With apologies to Steve Harvey and Lou Reed, here's this week's Bottom 10:

ESPN.com's Bottom 10
RANK TEAM 2013 RECORD COMMENT
1. Southern Miss 0-7 "Run Run Run" Reed wrote the lyrics on the back of an envelope for a song that details the lives of Teenage Mary, Seasick Sarah and Margarita Passion, who spend their days running around Union Square. North Texas' Reggie Pegram, Brandin Byrd and Antoinne Jimmerson ran all over the not-so-Golden Eagles last week, scoring two touchdowns apiece in a 55-14 rout. "'Cause he had to run, run, run, run, run. Take a drag or two. Run, run, run, run, run."
2. Miami (Ohio) 0-8 "Sunday Morning" The RedHawks know the hangover from a loss all too well; they've dropped 12 games in a row going back to last season. At least they'll have two weeks to recover from a 41-16 loss at Ohio. "Sunday morning and I'm falling. I've got a feeling I don't want to know. Early dawning, Sunday morning. It's all the streets you crossed, not so long ago."
3. Georgia State 0-8 "Heroin" Velvet Underground's 1967 hit didn't endorse the drug, but overtly depicted its use and abuse. The Panthers don't endorse losing; they just seem to be addicted to it. They've dropped 12 games in a row and 17 of 18 going back to last season. "And thank God that I'm as good as dead. And thank your God that I'm not aware. And thank God that I just don't care."

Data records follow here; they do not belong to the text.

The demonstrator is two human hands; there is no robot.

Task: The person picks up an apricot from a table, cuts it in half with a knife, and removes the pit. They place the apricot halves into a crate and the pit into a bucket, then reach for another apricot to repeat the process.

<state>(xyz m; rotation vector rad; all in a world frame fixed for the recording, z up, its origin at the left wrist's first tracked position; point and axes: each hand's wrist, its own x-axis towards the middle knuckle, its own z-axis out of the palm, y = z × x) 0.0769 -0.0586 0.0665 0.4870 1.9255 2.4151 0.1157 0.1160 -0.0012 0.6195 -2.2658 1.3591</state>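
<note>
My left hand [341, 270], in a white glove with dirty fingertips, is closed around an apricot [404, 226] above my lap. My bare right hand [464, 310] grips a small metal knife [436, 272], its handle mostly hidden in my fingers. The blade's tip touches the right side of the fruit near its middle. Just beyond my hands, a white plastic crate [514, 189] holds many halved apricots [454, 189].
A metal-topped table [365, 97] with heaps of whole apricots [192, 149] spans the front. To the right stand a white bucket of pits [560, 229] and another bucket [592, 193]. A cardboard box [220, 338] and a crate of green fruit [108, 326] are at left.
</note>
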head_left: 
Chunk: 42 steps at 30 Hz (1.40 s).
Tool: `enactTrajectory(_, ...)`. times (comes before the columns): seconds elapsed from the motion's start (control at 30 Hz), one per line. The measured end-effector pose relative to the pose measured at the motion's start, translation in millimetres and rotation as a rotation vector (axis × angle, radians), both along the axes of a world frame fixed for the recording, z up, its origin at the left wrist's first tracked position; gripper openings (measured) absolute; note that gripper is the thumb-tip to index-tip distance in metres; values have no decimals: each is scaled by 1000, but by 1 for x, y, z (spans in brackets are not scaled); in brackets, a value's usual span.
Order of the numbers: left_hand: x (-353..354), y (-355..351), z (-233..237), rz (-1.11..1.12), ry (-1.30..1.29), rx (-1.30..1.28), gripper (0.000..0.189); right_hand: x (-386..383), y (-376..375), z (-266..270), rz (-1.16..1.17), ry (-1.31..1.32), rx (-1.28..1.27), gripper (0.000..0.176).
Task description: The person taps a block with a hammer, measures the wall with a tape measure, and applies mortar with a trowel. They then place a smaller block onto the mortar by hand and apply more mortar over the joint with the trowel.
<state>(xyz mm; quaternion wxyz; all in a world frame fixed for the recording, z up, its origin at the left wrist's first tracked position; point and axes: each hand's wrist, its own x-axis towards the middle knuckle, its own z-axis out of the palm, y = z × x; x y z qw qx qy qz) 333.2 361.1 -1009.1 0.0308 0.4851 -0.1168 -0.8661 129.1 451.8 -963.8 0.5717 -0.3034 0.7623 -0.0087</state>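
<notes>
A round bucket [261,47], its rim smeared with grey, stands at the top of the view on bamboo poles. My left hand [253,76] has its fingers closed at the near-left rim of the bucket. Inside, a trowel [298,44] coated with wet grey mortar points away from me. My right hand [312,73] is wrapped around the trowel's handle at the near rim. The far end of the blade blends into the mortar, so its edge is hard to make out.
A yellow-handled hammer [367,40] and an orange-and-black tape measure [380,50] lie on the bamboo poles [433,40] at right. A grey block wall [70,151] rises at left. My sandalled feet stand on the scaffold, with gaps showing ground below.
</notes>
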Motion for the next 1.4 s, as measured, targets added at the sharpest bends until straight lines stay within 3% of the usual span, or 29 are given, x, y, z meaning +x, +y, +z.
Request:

4. Hawaii 0-7 "I'll Be Your Mirror" The Warriors don't need a mirror to know they're a bad football team. They only have to look at the scoreboard. They've dropped their first seven games this season, including a 35-28 loss to Colorado State last week. "I'll be your mirror. Reflect what you are, in case you don't know."
5. Nebraska 5-2 "I'm Sticking With You" The Nebraska brass might be second-guessing its decision to stick with Pelini after last week's ugly loss at Minnesota. The Cornhuskers have lost to an unranked opponent in each of the past five seasons. "I'm sticking with you. 'Cos I'm made out of glue. Anything that you might do. I'm gonna do too."
6. UConn't 0-7 "Vicious" Reed wrote the song after good friend Andy Warhol told him to write a tune about someone vicious. "Oh, you know, vicious, like I hit you with a flower." The Huskies were as vicious as a flower in last week's 62-17 loss at Central Florida, allowing 527 yards of offense. UCF scored on its first nine possessions. "Vicious. Hey, you hit me with a flower. You do it every hour. Oh, baby you're so vicious."
7. FIU 1-6 "I'm Waiting for the Man" The song is about a guy with $26 trying to score in the wrong part of town. What will $26 get you at FIU? It will probably get you a four-pack of tickets, parking, four hot dogs and unlimited drinks. Only 13,389 fans showed up for last week's 23-7 loss to Louisiana Tech. "I'm waiting for my man. Got twenty-six dollars in my hand. Up to Lexington, 125. Feel sick and dirty, more dead than alive. I'm waiting for my man."
8. Eastern Michigan 1-7 "Femme Fatale" Were the Eagles the only ones who didn't know Northern Illinois was going to throw a touchdown pass to quarterback Jordan Lynch on a trick play in last week's 59-20 loss to the Huskies? Lynch threw four touchdowns, ran for another and caught one. "Little boy, she's from the street. Before you start, you're already beat. She's going to play you for a fool, yes it's true."
9. UTEP 1-6 "Pale Blue Eyes" The song was written about a man who loves a married woman, only to later realize he was being used. Now we know how the Miners will feel when they deposit a big check for playing No. 12 Texas A&M on Saturday. "Thought of you as my mountain top. Thought of you as my peak. Thought of you as everything I've had but couldn't keep."
10. UMass 1-7 "Venus in Furs" The song was written after the book of the same title was banned from libraries. The song is about control and domination, which the Minutemen will know all too well in Saturday's game against No. 17 Northern Illinois. "Taste the whip, now plead for me. I am tired, I am weary. I could sleep for a thousand years."

Waiting list: Memphis (1-5), Temple (1-7), Kansas (2-5), Penn State's defense, Purdue (1-6), Idaho (1-7), Northwestern's bowl hopes, Kent State (2-7), Akron (2-7), Miami's whistles, Air Force (1-7), video "games" in the SEC, California (1-7), Kentucky (1-6), Missouri's collapse, Iowa State (1-6), UAB (2-5), Virginia Tech's offense, Florida Atlantic (2-6), Tulsa (2-5), New Mexico (2-5).